**ACTIVITY**
Exactly the lines from the one containing "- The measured" through the final line of the listing are to be retyped, and nothing more.

**DATA BLOCK**
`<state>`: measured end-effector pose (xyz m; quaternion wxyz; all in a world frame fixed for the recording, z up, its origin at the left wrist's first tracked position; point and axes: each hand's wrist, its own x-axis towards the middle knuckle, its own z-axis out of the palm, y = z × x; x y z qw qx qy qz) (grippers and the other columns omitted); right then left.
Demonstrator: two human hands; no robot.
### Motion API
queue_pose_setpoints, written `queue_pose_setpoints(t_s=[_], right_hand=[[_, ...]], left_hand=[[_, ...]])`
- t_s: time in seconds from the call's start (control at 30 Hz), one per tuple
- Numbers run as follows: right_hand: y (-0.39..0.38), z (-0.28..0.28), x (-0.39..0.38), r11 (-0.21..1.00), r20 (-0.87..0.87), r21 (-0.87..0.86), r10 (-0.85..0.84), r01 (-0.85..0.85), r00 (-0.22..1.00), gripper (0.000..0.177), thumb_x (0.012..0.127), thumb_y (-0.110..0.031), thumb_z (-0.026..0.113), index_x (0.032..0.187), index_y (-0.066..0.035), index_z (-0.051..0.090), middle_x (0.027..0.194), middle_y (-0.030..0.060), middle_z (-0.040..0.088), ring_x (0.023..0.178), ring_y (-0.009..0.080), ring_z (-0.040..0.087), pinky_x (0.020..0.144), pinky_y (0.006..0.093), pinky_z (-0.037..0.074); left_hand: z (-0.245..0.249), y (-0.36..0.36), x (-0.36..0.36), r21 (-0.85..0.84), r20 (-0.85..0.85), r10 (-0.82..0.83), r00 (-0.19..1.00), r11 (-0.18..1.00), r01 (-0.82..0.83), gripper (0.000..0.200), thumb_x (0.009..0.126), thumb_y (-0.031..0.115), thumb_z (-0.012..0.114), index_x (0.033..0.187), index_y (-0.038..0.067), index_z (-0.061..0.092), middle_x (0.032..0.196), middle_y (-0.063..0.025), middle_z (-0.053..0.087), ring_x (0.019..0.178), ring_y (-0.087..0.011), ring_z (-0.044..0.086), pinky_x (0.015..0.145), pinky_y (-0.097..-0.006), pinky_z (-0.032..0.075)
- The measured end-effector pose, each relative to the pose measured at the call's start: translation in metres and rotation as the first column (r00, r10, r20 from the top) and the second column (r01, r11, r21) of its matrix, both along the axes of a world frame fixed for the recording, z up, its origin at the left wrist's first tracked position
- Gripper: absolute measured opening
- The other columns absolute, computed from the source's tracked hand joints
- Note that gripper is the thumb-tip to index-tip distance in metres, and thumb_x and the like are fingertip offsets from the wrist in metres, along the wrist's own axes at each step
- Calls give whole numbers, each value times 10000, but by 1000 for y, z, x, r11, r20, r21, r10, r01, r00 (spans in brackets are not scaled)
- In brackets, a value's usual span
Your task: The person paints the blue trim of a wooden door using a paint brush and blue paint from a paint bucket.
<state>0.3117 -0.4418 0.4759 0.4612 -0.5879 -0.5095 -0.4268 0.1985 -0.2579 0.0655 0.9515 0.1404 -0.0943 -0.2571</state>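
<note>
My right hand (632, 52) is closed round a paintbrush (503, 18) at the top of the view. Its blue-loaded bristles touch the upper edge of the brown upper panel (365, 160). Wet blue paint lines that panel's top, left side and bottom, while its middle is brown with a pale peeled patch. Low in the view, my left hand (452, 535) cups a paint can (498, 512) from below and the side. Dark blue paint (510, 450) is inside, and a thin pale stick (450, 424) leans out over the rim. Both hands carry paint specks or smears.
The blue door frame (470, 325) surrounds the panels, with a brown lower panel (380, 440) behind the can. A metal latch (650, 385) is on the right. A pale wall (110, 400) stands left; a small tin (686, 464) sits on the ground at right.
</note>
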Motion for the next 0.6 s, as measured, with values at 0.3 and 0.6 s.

**WRITTEN REPLY**
- The measured end-effector pose, each relative to the pose measured at the call's start: translation in metres and rotation as the first column (r00, r10, r20 from the top) and the second column (r01, r11, r21) of its matrix, both along the axes of a world frame fixed for the recording, z up, its origin at the left wrist's first tracked position
- Gripper: absolute measured opening
- The other columns absolute, computed from the source's tracked hand joints
- Note that gripper is the thumb-tip to index-tip distance in metres, and thumb_x and the like are fingertip offsets from the wrist in metres, along the wrist's own axes at each step
- Calls give whole numbers, each value times 10000, but by 1000 for y, z, x, r11, r20, r21, r10, r01, r00 (spans in brackets are not scaled)
- In brackets, a value's usual span
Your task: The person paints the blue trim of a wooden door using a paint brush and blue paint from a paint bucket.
<state>0.3117 -0.4418 0.4759 0.4612 -0.5879 -0.5095 -0.4268 0.1985 -0.2579 0.0655 0.9515 0.1404 -0.0943 -0.2571</state>
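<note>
My right hand (632, 52) is closed round a paintbrush (503, 18) at the top of the view. Its blue-loaded bristles touch the upper edge of the brown upper panel (365, 160). Wet blue paint lines that panel's top, left side and bottom, while its middle is brown with a pale peeled patch. Low in the view, my left hand (452, 535) cups a paint can (498, 512) from below and the side. Dark blue paint (510, 450) is inside, and a thin pale stick (450, 424) leans out over the rim. Both hands carry paint specks or smears.
The blue door frame (470, 325) surrounds the panels, with a brown lower panel (380, 440) behind the can. A metal latch (650, 385) is on the right. A pale wall (110, 400) stands left; a small tin (686, 464) sits on the ground at right.
</note>
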Motion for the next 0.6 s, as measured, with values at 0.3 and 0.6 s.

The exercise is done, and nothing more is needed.